◆ **EXERCISE REQUIREMENTS**: Print, in exact form, the lines below from the one containing "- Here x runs" through the one containing "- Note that", and omit all others.

◆ **DATA BELOW**:
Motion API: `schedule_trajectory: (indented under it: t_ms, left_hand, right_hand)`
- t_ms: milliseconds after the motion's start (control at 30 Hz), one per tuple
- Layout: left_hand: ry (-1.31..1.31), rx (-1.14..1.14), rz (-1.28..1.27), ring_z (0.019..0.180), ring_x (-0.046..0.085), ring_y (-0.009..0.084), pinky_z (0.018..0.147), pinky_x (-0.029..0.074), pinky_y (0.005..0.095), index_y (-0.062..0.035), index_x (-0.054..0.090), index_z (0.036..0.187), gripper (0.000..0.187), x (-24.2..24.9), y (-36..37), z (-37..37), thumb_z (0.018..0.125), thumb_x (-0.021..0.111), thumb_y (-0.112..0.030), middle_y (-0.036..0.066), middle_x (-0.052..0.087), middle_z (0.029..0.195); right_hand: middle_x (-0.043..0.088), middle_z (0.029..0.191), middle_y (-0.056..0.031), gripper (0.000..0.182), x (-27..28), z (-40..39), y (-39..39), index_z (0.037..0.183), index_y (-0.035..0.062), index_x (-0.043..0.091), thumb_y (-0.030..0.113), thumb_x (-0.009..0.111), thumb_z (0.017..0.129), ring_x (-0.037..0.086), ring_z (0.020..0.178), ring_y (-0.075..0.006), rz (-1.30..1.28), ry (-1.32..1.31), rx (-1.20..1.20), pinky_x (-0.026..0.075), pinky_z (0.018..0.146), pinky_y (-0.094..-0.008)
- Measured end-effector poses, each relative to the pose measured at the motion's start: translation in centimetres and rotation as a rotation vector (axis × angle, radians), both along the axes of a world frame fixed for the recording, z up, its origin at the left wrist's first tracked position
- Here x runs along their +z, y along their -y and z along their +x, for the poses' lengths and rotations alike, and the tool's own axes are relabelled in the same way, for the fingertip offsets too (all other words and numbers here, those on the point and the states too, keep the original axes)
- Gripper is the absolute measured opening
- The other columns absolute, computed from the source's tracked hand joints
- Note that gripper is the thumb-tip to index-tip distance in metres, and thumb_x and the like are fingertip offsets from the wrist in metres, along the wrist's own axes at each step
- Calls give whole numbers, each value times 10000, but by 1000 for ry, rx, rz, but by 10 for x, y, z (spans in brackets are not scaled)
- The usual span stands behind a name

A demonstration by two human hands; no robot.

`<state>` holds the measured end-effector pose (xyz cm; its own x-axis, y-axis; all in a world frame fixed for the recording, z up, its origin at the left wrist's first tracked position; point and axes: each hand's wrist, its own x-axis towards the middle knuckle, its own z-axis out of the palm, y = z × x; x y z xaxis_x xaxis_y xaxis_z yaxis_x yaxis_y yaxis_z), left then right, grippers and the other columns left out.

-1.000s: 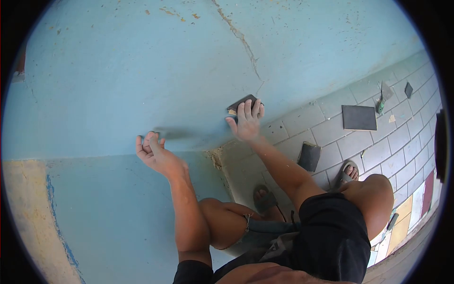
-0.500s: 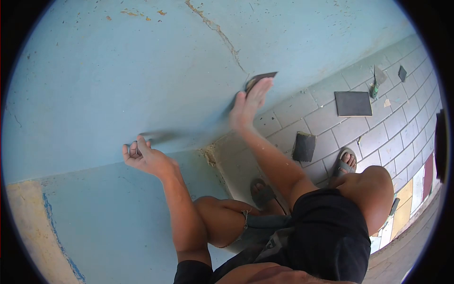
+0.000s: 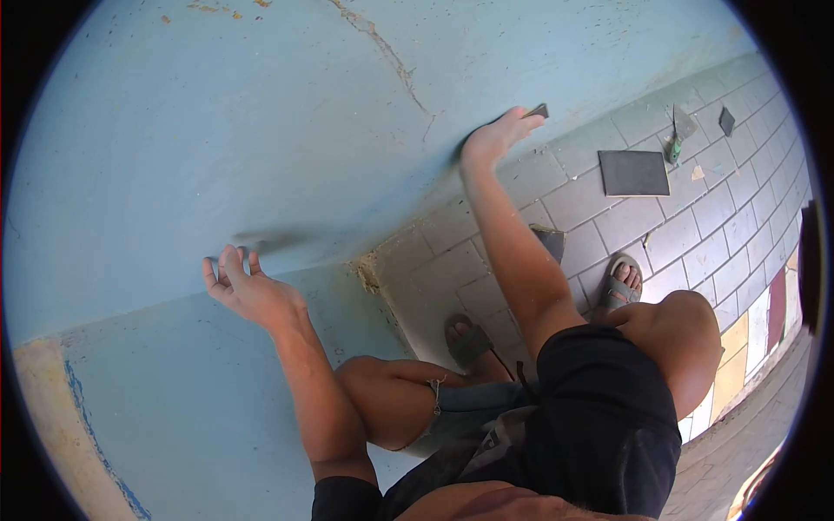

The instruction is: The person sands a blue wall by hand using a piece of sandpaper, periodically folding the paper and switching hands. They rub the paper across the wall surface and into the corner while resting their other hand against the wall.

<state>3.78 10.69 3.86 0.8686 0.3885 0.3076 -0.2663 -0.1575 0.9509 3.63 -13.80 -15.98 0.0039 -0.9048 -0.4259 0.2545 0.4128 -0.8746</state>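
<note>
Seen from the head of a crouching person: bent knees (image 3: 682, 347) and sandalled feet (image 3: 622, 285) are nearest. Beyond them, the hands are well apart. The left hand (image 3: 252, 291) holds nothing visible, its fingers loosely spread close to a pale blue wall (image 3: 174, 174); whether they touch it, I cannot tell. The right hand (image 3: 493, 141) covers a dark pad (image 3: 541, 111) at the wall, near the tiled floor (image 3: 608, 221); one corner shows past the fingertips, the rest is hidden.

An even stroke probably calls for the whole palm behind the pad—flat, with light, steady pressure—since a lifted edge could gouge. Near the thin crack (image 3: 382, 48), gentler passes seem wise, and knuckles should clear the floor.

Farther off on the tiles lie a dark rectangular sheet (image 3: 634, 174), a green-handled scraper (image 3: 675, 148) and a small dark piece (image 3: 726, 121).
</note>
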Motion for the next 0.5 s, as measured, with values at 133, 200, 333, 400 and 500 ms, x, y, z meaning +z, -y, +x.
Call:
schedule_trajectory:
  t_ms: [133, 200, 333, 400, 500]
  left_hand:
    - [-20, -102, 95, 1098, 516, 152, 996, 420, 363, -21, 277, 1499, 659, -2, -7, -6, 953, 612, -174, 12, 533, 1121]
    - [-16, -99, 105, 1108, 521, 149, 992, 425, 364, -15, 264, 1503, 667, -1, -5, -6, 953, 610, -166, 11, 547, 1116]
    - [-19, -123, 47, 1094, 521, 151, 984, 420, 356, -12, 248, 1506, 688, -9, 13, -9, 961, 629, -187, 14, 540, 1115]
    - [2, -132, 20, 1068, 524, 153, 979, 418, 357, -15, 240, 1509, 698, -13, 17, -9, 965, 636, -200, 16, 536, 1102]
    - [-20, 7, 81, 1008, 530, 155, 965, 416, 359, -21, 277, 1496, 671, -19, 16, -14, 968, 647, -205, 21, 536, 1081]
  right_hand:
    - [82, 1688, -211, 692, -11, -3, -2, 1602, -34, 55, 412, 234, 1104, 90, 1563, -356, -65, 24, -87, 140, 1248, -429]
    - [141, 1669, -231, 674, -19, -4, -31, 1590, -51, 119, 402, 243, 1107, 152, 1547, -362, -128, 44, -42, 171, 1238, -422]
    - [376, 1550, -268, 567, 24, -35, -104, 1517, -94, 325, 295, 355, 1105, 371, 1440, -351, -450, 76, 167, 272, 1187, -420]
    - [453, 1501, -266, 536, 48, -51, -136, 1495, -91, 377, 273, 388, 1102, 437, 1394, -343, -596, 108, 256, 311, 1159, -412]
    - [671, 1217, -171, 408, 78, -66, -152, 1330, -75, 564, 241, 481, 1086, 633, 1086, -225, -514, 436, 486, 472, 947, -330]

◆ **EXERCISE ANSWER**:
- Here x runs along their +z, y along their -y and z along their +x, for the poses' lengths and rotations alike, and the tool's own axes are relabelled in the same way, for the fingertip offsets too (all other words and numbers here, those on the point and the states too, keep the original axes)
- Gripper is the absolute measured opening
- The other columns absolute, computed from the source's tracked hand joints
- Note that gripper is the thumb-tip to index-tip distance in metres, and thumb_x and the like are fingertip offsets from the wrist in metres, along the wrist's own axes at each step

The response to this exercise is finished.